Seriously. Over the last few weekends, we've been to the 'family fun' pool (stretching the definition, I think) twice, to the wildlife park and bowling. I have glue ear, a sore shoulder and a new found respect for the capybara. It's not that I don't enjoy it. Seeing a grimly determined child 80cm off the ground refuse all help and wrestle a bowling ball is its own reward. But it's a far cry from my own childhood. As the child of a non-driving single academic in '70s York, this kind of thing was totally foreign. Prog Rock step dad brought me some of my school notebooks and they are full of inappropriate anecdotes about what I did at the weekend, often involving sitting in pubs and eating crisps, going to conferences, and mystery trips to stay with various bearded academics in their lairs.
I did occasionally go on outings with the after school deprived kids club, I suppose. I was a member of the deprived kids club (a terrifying new build bunker smelling of builders' dust and wee) due to my 'child of broken home' status, and presumably also because it allowed my mother the odd hour to work on her thesis. I lived in permanent fear of getting my head kicked in, but at least we did 'proper' trips. I definitely remember a coach trip to Mother Shipton's cave* where they dumped us all in a forest for a few hours and left us to fend for ourselves, and there was the trip to Bradford ice rink where I fractured my cocyx. Most exciting of all, I once got my picture in the Yorkshire Evening Press sitting next to the pantomime dame at the deprived kids Christmas party. My mother was mortified, but I had won the deprived kids raffle fair and square, and the fact that my only deprivation was not being allowed a pony was, to me, neither here nor there.
Anyway, this was the exception. Most of my 'leisure' time was spent:
i) At gatherings of junior academics (my mother's stoner colleagues). Mud everywhere, cheap wine, horrible food and terrifyingly rude, filthy children initiating me into their evil ways. Just possibly it might have been the other way round.
ii) In the hideous depths of the Yorkshire countryside walking up vertical bogs with only a packet of Rolos for sustenance.
iii) Lurking in my bedroom reading PG Wodehouse and pretending to be a horse.
Even when the Space Cadette was born and Prog Rock step dad moved in, we weren't big on family fun days out. Brisk walks, certainly; the odd garden centre too. But there was no way Prog Rock Step Dad or my mother would have taken us to Flamingo Land and Macdonalds. They would have been more likely to take flight.
I raised this with the CFO as we sat in the cactus-filled gloom of Chico's Mexican Cantina, overlooking Mini-Europe as I toyed with my vegetarian fajita (an audacious mix of frozen mixed veg - broccoli, cauliflower and crinkle cut carrots) and wrestled with temporary deafness.

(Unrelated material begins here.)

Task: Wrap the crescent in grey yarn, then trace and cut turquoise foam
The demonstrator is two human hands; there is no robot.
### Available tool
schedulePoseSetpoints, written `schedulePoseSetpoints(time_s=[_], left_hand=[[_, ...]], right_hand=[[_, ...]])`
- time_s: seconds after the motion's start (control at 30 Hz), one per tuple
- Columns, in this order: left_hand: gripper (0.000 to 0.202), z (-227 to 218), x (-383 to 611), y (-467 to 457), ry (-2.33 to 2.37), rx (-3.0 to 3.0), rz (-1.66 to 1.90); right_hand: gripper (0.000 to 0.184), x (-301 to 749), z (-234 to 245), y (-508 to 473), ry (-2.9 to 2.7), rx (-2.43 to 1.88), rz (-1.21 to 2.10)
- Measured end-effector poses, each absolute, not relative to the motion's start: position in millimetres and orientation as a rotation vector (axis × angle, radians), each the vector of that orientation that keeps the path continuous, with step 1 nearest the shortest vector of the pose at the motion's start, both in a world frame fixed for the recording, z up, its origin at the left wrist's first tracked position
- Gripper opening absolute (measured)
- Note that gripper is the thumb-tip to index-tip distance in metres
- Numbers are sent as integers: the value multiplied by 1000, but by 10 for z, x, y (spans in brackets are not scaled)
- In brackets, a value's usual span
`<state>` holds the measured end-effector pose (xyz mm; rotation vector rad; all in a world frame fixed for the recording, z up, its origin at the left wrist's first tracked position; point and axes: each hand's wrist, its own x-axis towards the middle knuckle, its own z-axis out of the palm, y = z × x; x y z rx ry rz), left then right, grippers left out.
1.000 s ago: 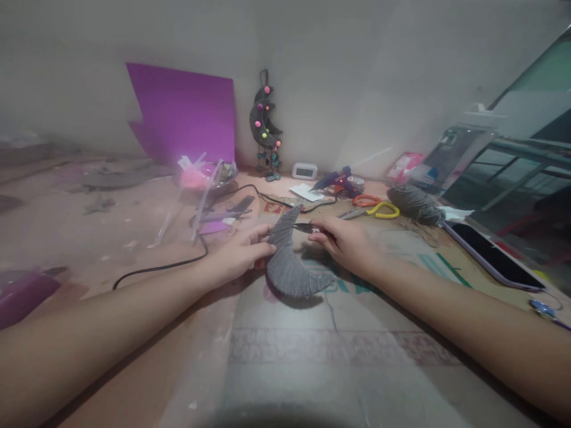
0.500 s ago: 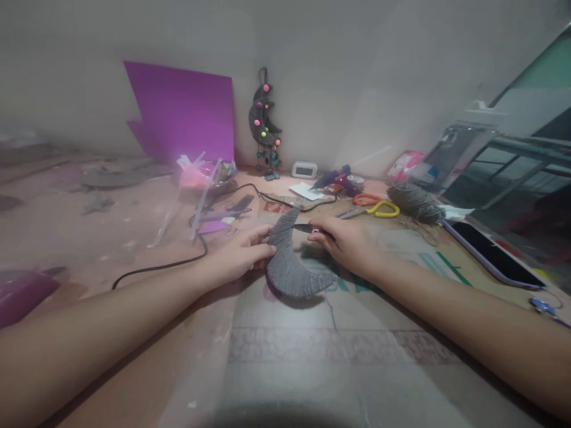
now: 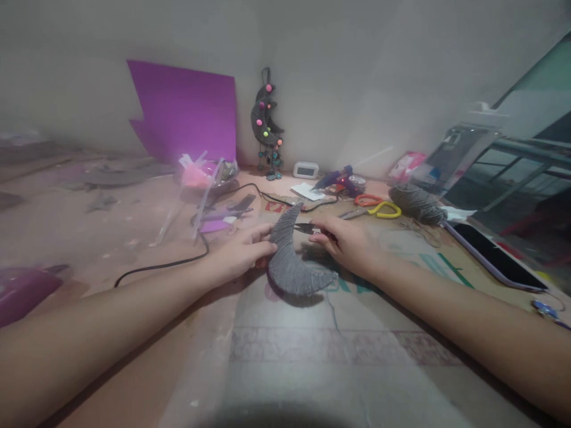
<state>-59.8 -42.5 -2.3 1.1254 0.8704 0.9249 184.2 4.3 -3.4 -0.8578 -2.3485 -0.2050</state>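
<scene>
Head view: yarn crescent (image 3: 289,261) btwn left hand (image 3: 241,254) & right hand (image 3: 345,241).

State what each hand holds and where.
The left hand grips the grey yarn-wrapped crescent at its outer edge; right hand holds small black thread snips by the handle end.

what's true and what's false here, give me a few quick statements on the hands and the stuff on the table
The left hand grips the grey crescent. True.
The right hand holds small black snips. True.
The orange-and-yellow scissors are in the left hand. False: they lie on the table, behind the right hand.
The grey yarn ball lies left of the grey crescent. False: it lies to the right, near the phone.
</scene>
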Motion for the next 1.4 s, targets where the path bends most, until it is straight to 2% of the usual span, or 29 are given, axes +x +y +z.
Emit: schedulePoseSetpoints(time_s=[0.17, 0.33, 0.8, 1.13, 1.4], left_hand=[[41, -27, -600, -408, 886, 1214, 920], [35, -37, -620, -385, 907, 1349, 899], [31, -43, -626, -386, 887, 1375, 889], [39, -66, -612, -384, 941, 1294, 918], [40, -41, -606, -434, 923, 1243, 933]], right_hand=[[37, 1826, -15, 29, -2331, -858, -235], [40, 1827, -15, 35, -2352, -884, -211], [34, 1830, 9, 32, -2372, -868, -255], [49, 1851, -63, 43, -2331, -777, -260], [39, 1843, -29, 40, -2373, -842, -202]])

"These children have way too much fun. Not only are we a nuclear family, but we take them to child friendly venues for child-centred activities. How are they ever going to grow up interestingly fucked up? Did your parents do this kind of 'fun' activity with you?"
The CFO considered the question at length, toying with a Dorito.
"We went ice skating a lot. But we had to skate for a full hour before they let us have a hot chocolate. And sometimes, for an extra-special treat we went to Flunch. There's nothing wrong with having a stable childhood is there? "
"Hmm. You're hardly qualified to judge anyway. Your parents are in their mid sixties and they still HOLD HANDS in the street. Anyway, I'm not actually proposing we split up. Just, maybe we shouldn't do so much, you know, stuff with them. Boredom is supposed to be good for children. All the papers say so. And stuff."
The CFO cast a jaundiced glance over at Fingers, intently emptying the pepper into my handbag, as Lashes squeezed ketchup sachets into his water glass.
"I absolutely agree in principle. But whenever we actually try it, they drive us fucking crazy within minutes"
"Or" he said, getting into his stride "You get sucked into some ridiculous project that causes untold mess and devastation"
Or even this
"Hmm. Ok, not boredom then. "
* For those of you unfortunate enough not to have visited this haut lieu of Yorkshire tourism, it's a grotto which petrifies stuff. Unmissable!